Given any random starting point $\langle\theta_0,\theta_1\rangle$ if we calculate the partial derivative of the function we’ll have a direction pointing away from the local minimum, so we can move a step closer ($\alpha$) toward the opposite direction. This is our gradient descent in mathematical terms:

$$\theta_j := \theta_j - \alpha \frac{\partial}{\partial \theta_j} J(\theta_0, \theta_1)$$

The step we take every iteration toward the local minimum $\alpha$ is called learning rate (or sometimes step size ). For now let’s assume we use a fixed value and the same is for the numer of iterations we need to perform in order to get to the local minimum.

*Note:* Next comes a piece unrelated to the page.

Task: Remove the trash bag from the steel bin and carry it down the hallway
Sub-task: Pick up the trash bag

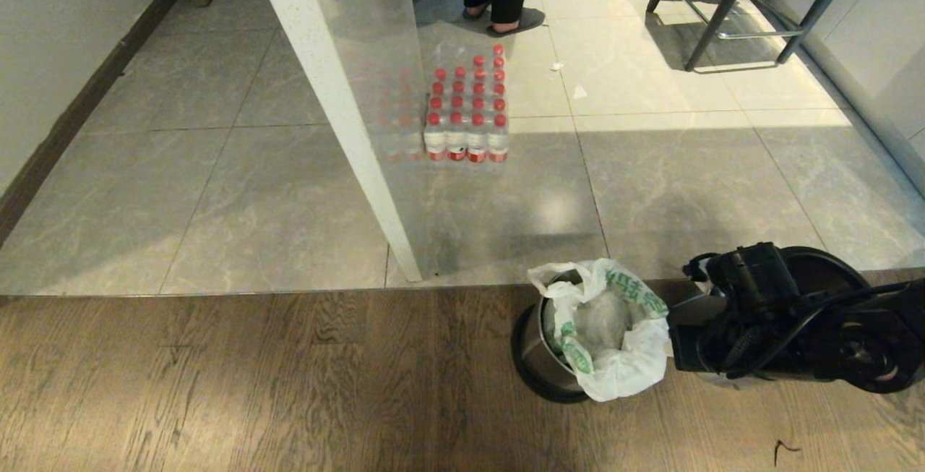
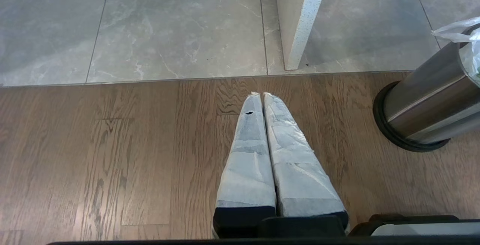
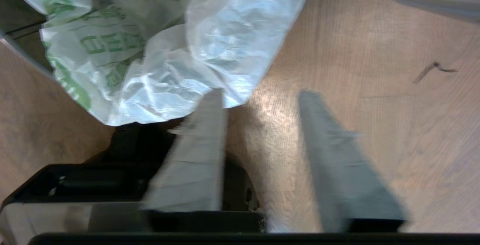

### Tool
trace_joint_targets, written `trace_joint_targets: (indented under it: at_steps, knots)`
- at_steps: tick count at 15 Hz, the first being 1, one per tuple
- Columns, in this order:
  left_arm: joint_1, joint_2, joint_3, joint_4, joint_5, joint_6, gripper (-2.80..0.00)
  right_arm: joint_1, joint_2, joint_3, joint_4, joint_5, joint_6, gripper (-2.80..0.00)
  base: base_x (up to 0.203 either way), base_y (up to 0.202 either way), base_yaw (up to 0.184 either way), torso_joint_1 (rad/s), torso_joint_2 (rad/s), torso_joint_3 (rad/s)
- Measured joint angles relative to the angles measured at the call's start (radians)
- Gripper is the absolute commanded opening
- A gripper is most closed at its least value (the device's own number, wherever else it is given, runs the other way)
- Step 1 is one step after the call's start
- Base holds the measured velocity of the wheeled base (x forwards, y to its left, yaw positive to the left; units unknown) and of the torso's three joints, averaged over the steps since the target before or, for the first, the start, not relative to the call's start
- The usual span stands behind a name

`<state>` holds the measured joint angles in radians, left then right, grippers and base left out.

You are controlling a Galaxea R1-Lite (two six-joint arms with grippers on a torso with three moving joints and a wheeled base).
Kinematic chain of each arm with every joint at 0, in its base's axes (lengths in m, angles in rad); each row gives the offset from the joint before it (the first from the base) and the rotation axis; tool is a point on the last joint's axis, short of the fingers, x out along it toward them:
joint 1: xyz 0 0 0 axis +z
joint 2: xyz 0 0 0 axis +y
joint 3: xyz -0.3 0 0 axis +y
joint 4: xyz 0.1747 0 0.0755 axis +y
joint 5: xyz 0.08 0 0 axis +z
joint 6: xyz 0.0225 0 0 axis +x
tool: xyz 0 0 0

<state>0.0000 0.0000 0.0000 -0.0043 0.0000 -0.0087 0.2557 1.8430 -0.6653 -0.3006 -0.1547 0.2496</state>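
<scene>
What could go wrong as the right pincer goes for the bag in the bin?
1. The right pincer is open beside the trash bag, with only one finger at the draped edge; closing here may catch thin film that slips or tears.
2. The steel bin is small and light-looking; a sideways pull could tip it.
3. The water bottle pack and a person's feet stand in the hallway ahead.

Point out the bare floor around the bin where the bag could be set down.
Bare wood floor spreads on the left of the steel bin. Bare tile lies between the white panel and wall. Crowded: the right gripper beside the trash bag.
</scene>
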Motion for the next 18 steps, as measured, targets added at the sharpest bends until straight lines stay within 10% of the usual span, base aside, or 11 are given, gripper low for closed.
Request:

Deriving this formula results in the following:

$$\begin{align*} \text{repeat until convergence: } \lbrace & \newline \theta_0 := & \theta_0 - \alpha \frac{1}{m} \sum\limits_{i=1}^{m}(h_\theta(x_{i}) - y_{i}) \newline \theta_1 := & \theta_1 - \alpha \frac{1}{m} \sum\limits_{i=1}^{m}\left((h_\theta(x_{i}) - y_{i}) x_{i}\right) \newline \rbrace& \end{align*}$$

or in a more general way (if we assume $x_0^n=1$ ):

$$\begin{align*} & \text{repeat until convergence:} \; \lbrace \newline \; & \theta_j := \theta_j - \alpha \frac{1}{m} \sum\limits_{i=1}^{m} (h_\theta(x^{(i)}) - y^{(i)}) \cdot x_j^{(i)} \; & \text{for j := 0..n} \newline \rbrace \end{align*}$$

But what we want to implement is a vectorized version of that formula, which is:

$$\theta := \theta - \frac{\alpha}{m} X^{T} (X\theta - \vec{y})$$

Again, using vectors the result is much more readable and easier to implement. We can finally get to our actual go implementation:

 1// m = Number of Training Examples
 2// n = Number of Features
 3m, n := X.Dims()
 4h := mat64.NewVector(m, nil)
 5new_theta := mat64.NewVector(n, nil)
 6
 7for i := 0; i < numIters; i++ {
 8        h.MulVec(X, new_theta)
 9        for el := 0; el < m; el++ {
10            val := (h.At(el, 0) - y.At(el, 0)) / float64(m)
11            h.SetVec(el, val)
12        }
13        partials.MulVec(X.T(), h)
14
15        // Update theta values
16        for el := 0; el < n; el++ {
17            new_val := new_theta.At(el, 0) - (alpha * partials.At(el, 0))
18            new_theta.SetVec(el, new_val)
19        }
20}

h is a Dense Matrix Vector and numIters is a constant int64. You can find the full implementation here , and tests here .

A good visual explanation is in the following video by prof. Alexander Ihler :

Edit (feb 6 2016): I’ve fixed the code so now h and new_theta are of type Vector instead of DenseMatrix.